Nem tudo o que você vê, é verdade. Muitas vezes aquilo que é tão certo pra ti, é completamente o oposto do real pro outro e toda mágica acontece quando sabemos diferenciar ou até mesmo distorcer isso.

É aquela velha história da primeira impressão, de julgar o livro pela capa ou o caráter pela aparência, tudo leva tempo pra ser compreendido e você não pode simplesmente tirar conclusões em cima de algo que só observou, sem uma explicação razoável e um certo conhecimento, tudo o que foi visto pode ser distorcido, mas parece que Vitória não lembrou disso quando me mandou aquela mensagem.

- Vi por favor, eu sei que você tá ai. Abre a porta, vamos conversar! 

Não sei exatamente o que Vitória viu ou o que foi lhe mostrado, mas assim que recebi sua mensagem larguei tudo o que estava fazendo e vim atrás dela.. Nunca cheguei tão rápido ao seu apartamento quanto hoje e sei que burlei algumas regras no trânsito pra isso, mas pouco importa, minha única preocupação nesse momento é saber o que realmente aconteceu, e eu não pretendo sair daqui sem ter uma explicação pra tudo isso. 

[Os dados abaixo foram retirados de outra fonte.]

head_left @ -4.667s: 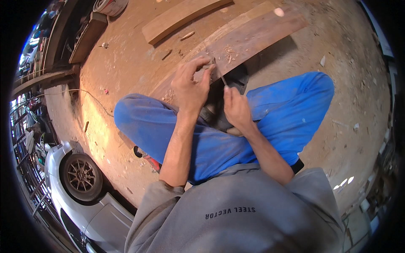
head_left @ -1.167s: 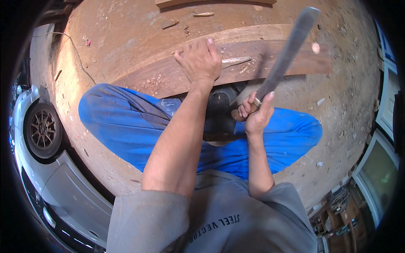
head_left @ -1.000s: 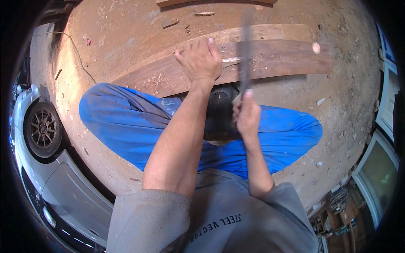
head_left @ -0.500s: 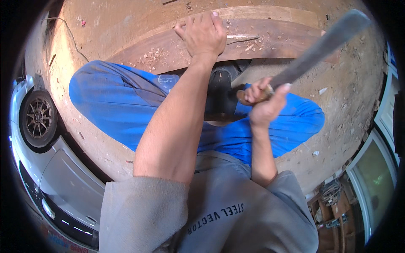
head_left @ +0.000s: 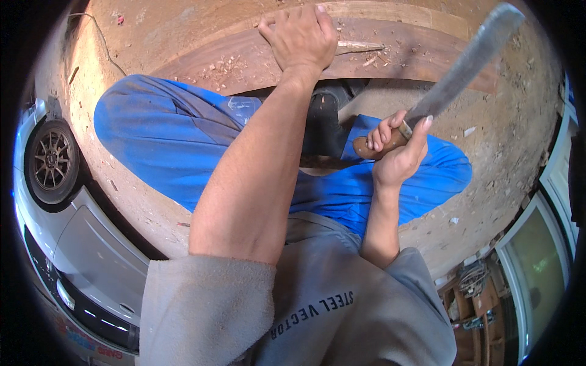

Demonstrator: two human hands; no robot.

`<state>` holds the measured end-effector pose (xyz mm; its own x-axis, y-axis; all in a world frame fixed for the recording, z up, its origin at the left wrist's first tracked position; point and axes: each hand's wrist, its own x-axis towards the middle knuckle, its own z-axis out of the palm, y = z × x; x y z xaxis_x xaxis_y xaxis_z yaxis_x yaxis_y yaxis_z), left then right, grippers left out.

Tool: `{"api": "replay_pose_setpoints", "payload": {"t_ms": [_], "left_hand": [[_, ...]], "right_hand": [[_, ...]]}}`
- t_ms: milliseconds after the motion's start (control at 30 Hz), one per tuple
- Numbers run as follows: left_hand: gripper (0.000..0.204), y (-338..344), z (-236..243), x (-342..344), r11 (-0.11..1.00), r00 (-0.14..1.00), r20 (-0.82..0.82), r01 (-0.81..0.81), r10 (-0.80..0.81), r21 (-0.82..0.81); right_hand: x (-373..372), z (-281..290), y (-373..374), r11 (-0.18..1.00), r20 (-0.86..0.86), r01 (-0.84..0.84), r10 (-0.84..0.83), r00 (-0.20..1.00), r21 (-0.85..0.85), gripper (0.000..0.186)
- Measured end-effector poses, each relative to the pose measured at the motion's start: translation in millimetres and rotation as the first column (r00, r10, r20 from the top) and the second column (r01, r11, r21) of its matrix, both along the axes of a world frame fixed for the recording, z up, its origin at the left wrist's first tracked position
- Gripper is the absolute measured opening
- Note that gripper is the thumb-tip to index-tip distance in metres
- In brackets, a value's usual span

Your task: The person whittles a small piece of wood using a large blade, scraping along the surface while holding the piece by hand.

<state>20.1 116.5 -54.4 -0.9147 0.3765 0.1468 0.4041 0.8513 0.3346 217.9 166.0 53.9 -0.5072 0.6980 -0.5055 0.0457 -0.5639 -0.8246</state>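
Note:
My right hand is closed round the brown wooden handle of a machete, thumb laid along the handle near the blade. The machete's long grey blade points up to the far right, held in the air above my right knee. Far in front, my left hand bears down on a long brown board with its fingers bent. From under that hand a pale whittled stick pokes out to the right, its tapered end showing. The rest of the stick is hidden by the hand.
Wood shavings lie scattered on the board, which lies across in front of my folded legs in blue trousers. A silver car stands at the left. Cluttered wooden shelves and a pale-framed glass panel are at the right.
The machete, blurred before, now shows sharply; its blade and my right hand have shifted slightly, the hand to the right. My left hand keeps its place on the board while the whole view shifts a little.

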Motion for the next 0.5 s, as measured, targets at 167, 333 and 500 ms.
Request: {"api": "replay_pose_setpoints", "payload": {"t_ms": [167,333,500], "left_hand": [[0.037,2.1,4.9,1.0,0.999,1.000,0.005,-0.006,0.005,0.033],[0.036,1.9,3.9,-0.2,1.000,1.000,0.013,-0.020,0.020,0.014],[0.035,5.6,27.0,-8.0,0.977,0.938,0.348,0.070,0.004,-0.200]], "right_hand": [[11.3,-34.1,-33.9,0.984,0.130,-0.177,0.174,0.976,0.017,0.047],[19.8,-44.7,-36.0,0.942,0.224,-0.328,0.335,0.915,-0.069,0.047],[6.7,-20.9,-19.1,0.999,-0.039,-0.038,0.038,0.999,-0.007,0.050]]}}
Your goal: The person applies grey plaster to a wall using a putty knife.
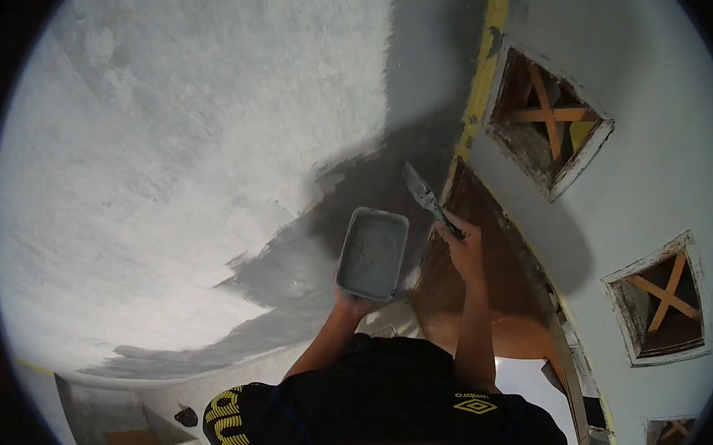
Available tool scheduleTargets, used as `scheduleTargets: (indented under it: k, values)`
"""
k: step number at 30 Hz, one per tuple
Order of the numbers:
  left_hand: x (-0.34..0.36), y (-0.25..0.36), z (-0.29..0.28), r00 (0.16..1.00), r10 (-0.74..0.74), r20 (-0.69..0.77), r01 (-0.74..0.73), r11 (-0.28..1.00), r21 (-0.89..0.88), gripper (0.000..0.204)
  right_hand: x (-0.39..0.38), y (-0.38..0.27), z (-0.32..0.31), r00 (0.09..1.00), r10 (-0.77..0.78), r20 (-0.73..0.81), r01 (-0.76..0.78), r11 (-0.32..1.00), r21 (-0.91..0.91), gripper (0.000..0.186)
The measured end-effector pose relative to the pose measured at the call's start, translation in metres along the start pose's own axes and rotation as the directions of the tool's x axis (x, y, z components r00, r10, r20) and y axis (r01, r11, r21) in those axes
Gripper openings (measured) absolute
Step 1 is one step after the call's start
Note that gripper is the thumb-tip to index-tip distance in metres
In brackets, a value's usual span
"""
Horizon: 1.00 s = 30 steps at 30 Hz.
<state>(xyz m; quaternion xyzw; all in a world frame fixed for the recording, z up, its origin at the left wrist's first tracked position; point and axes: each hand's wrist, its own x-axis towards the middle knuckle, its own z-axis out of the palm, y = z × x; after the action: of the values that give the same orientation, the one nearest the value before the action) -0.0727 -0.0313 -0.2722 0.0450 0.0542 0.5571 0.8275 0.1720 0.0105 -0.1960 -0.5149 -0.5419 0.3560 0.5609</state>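
Note:
My left hand (354, 302) grips the lower end of a shallow rectangular grey tray (373, 254) from below. The tray's inside is coated with grey, and its rim is smeared. In my right hand (463, 242) is a putty knife (422, 192), its dark handle wrapped by my fingers and its flat, stained blade pointing up and left. The blade sits up and right of the tray, apart from it. Beyond both hands is a wall (192, 125) with a streaky whitish coat, ragged along its edge against a darker grey area (429, 73). Whether the blade touches it I cannot tell.
A yellow strip (485, 68) runs down the corner, with a brown panel (485, 221) below it. On the right wall are several framed openings (548, 120) with crossed orange slats. A dark object (186, 416) lies at the lower left.

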Motion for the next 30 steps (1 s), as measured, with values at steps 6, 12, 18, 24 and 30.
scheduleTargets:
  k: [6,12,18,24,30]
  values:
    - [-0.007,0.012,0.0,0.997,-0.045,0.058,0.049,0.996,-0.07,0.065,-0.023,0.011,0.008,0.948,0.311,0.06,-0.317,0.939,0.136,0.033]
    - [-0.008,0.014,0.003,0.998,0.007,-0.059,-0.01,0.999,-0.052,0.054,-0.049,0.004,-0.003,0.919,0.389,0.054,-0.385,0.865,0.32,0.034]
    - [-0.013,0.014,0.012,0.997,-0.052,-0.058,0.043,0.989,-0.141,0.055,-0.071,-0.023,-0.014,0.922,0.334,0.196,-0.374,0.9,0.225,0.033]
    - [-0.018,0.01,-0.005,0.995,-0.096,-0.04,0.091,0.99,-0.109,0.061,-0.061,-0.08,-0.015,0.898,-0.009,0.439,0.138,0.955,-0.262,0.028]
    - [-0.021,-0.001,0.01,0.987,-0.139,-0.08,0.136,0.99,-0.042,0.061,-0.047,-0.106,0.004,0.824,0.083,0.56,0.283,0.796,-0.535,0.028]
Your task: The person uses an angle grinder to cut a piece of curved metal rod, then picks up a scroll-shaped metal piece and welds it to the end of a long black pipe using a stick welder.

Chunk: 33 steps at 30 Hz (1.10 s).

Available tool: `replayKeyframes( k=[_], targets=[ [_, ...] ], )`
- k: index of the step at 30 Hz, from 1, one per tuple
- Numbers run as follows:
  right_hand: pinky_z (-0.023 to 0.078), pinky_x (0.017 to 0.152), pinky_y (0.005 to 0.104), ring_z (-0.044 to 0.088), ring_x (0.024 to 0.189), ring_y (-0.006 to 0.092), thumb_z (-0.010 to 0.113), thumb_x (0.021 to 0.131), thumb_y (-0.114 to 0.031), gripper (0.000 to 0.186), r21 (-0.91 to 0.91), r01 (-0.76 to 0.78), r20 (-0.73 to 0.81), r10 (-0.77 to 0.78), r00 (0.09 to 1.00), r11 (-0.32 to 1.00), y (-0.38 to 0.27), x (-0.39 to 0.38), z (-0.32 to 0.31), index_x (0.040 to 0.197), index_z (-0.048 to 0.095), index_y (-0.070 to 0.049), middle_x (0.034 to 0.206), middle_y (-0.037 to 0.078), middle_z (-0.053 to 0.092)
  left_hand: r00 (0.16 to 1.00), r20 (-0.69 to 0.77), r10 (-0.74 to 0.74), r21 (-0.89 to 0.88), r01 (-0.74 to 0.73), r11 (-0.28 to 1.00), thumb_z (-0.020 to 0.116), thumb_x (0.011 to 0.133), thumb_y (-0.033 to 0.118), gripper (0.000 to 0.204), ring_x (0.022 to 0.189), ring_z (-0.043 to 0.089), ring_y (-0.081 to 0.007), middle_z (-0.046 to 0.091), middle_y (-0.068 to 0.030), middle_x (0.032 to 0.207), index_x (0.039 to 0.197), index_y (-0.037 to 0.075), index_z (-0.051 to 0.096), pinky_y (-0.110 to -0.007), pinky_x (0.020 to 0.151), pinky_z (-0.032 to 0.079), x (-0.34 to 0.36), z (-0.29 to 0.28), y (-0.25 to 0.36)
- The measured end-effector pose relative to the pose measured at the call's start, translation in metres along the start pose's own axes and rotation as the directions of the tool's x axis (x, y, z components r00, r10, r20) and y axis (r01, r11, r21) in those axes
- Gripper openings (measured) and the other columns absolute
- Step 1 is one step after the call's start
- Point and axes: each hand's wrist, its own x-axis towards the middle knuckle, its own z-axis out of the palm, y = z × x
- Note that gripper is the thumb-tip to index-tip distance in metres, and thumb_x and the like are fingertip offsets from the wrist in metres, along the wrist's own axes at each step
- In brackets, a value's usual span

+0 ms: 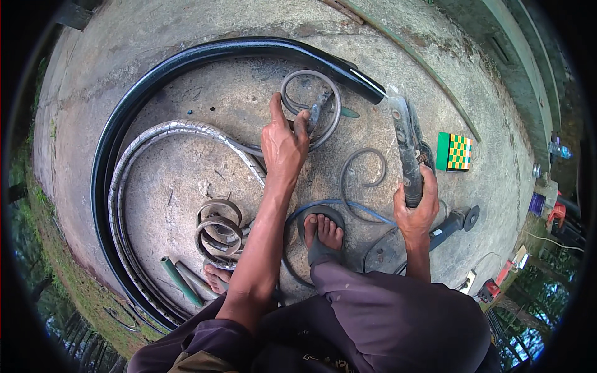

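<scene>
My left hand is closed around a grey metal bar, its index finger and thumb on either side of the curled end. Inside that curl shows a worn bluish-grey piece, its kind unclear. In my right hand is a long, scuffed dark grey tool with round holes and a lever-like side part; I cannot make out its kind. Its upper end lies near the tip of a glossy black curved tube. Beside the tube, a silvery bent bar sweeps round to the left.
A green-and-yellow checkered box and an angle grinder lie right. Metal rings and short green tubing lie near my feet. A thin grey spiral rod, a blue cable and a long pole cross the concrete.
</scene>
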Motion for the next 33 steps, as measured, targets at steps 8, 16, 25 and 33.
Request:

Há algum tempo que eu e nem preciso me esforçar tanto assim pra lembrar desse período, eu me esquivava, me escondia e anulava os meus desejos para satisfazer os desejos dos outros, me colocando sempre em segundo plano. Passei tanto tempo me privando das minhas próprias escolhas que sinto como se toda etapa da minha vida destinada a submissão tivesse se esgotado, não tenho mais tempo a perder e muito menos a intenção de deixar que as coisas que escolhi escorreguem por entre os meus dedos, ou que simplesmente vão embora e me deixem aqui com lamentações e frustrações que eu mesma cultivei. Escolhas.

- Eu preciso saber o que aconteceu e ficar me evitando dessa forma não resolve nada, Vitória! Por favor abre essa porta, vamos resolver esse mal entendido, porque tenho certeza que tudo isso é só uma confusão desnecessária e que você está me deixando plantada aqui fora por menos que nada, ou talvez porque é meio sadomasoquista. - Estou batendo nessa porta há vinte minutos e só o silêncio angustiante, acompanhando dos olhares curiosos de quem entra e sai do elevador me fazem companhia, mas não vou desistir de entender o que aconteceu nem que pra isso eu tenha que acampar na frente dessa porta. 

Sento no chão, me apoio na porta fria e volto a ligar para Vitória pela décima vez e pela décima vez a tentativa falha.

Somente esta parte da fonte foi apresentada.